In an interview with Polygon, Jamie Ottilie, a representative from a holding company named LCG Entertainment, confirmed that his company had purchased Telltale’s assets. LCG now has rights to licensed properties including Batman and The Wolf Among Us, as well as full rights to Telltale’s original games.

The new company will sell some of Telltale’s former titles, many of which have been difficult to come by since the company’s closure. LCG Entertainment will also be developing new games based on Telltale-related properties, and some new licenses of its own. It will not, however, have the right to develop any new The Walking Dead games, as that license was purchased by Skybound after Telltale’s closure, to ensure that The Final Season would be released as planned.

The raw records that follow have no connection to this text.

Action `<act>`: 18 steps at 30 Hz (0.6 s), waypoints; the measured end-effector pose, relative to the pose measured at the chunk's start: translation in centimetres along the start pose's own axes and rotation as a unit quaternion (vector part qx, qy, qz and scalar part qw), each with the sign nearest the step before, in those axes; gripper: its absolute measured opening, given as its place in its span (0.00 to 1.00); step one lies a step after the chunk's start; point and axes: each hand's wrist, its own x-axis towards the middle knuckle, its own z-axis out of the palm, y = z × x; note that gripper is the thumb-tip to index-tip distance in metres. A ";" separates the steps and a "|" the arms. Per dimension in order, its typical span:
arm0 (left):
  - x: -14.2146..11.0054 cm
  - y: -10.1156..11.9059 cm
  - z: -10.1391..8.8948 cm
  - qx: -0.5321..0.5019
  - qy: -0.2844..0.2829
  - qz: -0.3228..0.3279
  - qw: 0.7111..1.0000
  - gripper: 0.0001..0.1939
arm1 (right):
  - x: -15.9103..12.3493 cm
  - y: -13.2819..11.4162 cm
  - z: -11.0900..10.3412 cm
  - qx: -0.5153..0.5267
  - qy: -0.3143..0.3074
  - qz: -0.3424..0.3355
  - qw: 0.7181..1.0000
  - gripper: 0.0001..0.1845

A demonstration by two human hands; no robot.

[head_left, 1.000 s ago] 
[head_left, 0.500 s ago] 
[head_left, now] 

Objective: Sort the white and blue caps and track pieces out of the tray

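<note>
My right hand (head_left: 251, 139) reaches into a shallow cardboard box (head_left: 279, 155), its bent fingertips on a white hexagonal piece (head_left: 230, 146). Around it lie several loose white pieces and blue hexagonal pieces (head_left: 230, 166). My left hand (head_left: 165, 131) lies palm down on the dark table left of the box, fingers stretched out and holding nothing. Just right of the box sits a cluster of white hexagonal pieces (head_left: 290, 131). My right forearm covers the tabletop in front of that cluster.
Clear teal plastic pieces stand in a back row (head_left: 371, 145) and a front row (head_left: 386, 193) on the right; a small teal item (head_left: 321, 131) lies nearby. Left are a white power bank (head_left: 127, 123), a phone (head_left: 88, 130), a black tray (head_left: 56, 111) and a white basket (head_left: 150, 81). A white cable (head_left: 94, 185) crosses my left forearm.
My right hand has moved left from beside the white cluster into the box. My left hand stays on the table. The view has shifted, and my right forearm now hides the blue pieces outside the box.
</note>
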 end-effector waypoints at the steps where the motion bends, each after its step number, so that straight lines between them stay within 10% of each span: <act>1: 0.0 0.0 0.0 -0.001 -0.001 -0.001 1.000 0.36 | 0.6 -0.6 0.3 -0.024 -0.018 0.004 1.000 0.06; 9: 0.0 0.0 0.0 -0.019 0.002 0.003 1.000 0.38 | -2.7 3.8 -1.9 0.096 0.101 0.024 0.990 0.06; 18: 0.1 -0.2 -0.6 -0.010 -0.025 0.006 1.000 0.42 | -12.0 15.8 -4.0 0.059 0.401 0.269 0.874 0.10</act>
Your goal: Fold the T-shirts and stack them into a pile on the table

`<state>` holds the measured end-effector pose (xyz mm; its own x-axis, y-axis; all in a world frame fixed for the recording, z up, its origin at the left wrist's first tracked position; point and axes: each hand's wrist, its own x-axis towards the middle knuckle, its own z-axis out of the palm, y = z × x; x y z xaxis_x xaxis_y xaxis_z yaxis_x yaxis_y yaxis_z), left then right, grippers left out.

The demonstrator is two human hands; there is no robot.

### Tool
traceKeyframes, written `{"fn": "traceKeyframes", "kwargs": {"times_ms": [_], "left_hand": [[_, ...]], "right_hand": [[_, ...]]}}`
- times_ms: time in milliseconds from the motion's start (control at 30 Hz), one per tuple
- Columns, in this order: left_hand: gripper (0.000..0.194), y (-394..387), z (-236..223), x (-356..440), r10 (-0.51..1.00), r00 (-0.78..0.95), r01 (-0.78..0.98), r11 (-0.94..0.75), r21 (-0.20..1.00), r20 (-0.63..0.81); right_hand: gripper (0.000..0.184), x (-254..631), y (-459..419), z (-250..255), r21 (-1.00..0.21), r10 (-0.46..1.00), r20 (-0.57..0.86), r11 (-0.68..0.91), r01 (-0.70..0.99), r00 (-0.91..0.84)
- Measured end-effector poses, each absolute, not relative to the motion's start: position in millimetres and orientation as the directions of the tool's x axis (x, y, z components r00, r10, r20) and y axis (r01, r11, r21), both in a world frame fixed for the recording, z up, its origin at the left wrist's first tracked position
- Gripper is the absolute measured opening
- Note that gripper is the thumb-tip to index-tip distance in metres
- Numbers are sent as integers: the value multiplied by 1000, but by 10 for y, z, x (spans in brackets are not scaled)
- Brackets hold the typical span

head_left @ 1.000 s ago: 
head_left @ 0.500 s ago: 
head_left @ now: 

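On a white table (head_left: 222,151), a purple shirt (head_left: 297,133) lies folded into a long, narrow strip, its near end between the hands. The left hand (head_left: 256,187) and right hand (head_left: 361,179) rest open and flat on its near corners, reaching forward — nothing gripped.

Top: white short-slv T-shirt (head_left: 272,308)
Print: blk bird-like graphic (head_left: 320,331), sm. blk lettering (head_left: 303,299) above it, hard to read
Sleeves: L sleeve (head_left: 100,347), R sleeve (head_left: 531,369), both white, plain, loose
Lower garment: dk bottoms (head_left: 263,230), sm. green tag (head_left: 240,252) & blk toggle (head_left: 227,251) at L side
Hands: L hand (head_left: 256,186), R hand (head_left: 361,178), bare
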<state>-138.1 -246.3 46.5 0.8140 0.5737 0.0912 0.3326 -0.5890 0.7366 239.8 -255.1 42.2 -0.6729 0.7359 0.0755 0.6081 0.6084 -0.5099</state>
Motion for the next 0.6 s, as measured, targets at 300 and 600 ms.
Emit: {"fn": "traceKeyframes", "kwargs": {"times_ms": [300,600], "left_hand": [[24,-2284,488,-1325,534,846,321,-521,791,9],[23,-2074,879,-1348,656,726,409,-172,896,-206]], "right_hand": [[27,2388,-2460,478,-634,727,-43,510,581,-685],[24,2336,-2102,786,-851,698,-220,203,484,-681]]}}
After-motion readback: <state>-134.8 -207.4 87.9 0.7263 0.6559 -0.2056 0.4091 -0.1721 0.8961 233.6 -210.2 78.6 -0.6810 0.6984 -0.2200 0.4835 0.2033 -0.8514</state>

LCG did not announce the status of some of Telltale’s other licenses, which included Borderlands, Game of Thrones, and Minecraft. Ottilie did confirm that the Stranger Things license that Telltale had been working with before its closure had reverted to Netflix.

Ottilie suggested that his plan was to build on Telltale’s former model: “We’re going to stay small over the next six months and we will work for a distributed development pipeline than Telltale was known for.” Animation and motion capture are likely to be handled externally for now, but the studio’s episodic structure is, for the most part, likely to remain.

“We will probably keep the concept of episodes but with different pacing. This is a different world, from a media consumption standpoint. We need to look at how people like to entertain themselves. I like the idea of binge watching.

More than 250 people were laid off when Telltale closed its doors last year, prompting a class-action lawsuit from former staff. LCG’s purchase of the company will not affect that suit, but Ottilie told Polygon that some workers from the studio will be offered freelance positions in the first instance, with full-time positions a possibility some time in the future.